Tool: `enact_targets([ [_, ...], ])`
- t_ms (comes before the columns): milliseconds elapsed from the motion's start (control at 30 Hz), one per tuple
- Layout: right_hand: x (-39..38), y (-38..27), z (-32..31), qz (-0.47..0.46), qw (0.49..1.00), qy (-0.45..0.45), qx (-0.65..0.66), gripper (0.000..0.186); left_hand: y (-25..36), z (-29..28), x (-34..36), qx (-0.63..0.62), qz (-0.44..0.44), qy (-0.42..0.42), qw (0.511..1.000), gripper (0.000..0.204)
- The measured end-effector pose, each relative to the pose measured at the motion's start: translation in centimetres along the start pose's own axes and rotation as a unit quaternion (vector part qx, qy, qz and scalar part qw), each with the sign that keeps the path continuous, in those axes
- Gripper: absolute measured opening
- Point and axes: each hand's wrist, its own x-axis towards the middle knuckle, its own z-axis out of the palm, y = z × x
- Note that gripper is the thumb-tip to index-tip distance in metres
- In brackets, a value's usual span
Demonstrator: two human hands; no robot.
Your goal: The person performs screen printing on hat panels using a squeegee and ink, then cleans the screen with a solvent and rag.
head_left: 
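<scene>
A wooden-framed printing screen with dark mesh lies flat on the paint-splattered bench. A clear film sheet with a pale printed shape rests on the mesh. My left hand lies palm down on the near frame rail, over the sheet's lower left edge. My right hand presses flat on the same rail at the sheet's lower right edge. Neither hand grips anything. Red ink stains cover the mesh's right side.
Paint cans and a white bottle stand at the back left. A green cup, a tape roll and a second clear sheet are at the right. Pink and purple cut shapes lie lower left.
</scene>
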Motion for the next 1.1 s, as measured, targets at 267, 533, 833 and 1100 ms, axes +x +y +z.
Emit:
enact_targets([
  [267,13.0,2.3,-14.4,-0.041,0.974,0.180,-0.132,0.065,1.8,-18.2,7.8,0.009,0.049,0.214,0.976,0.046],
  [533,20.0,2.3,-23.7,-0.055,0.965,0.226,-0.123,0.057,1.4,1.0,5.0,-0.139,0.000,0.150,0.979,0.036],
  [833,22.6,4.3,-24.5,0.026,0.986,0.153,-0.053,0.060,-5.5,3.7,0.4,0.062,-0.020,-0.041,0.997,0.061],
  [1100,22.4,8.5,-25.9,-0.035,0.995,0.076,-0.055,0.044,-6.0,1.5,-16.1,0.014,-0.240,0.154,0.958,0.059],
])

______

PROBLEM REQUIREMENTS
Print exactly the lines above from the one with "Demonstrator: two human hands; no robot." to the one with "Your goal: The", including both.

FINISHED EXERCISE
Demonstrator: two human hands; no robot.
Your goal: The person performs screen printing on hat panels using a squeegee and ink, then cleans the screen with a solvent and rag.

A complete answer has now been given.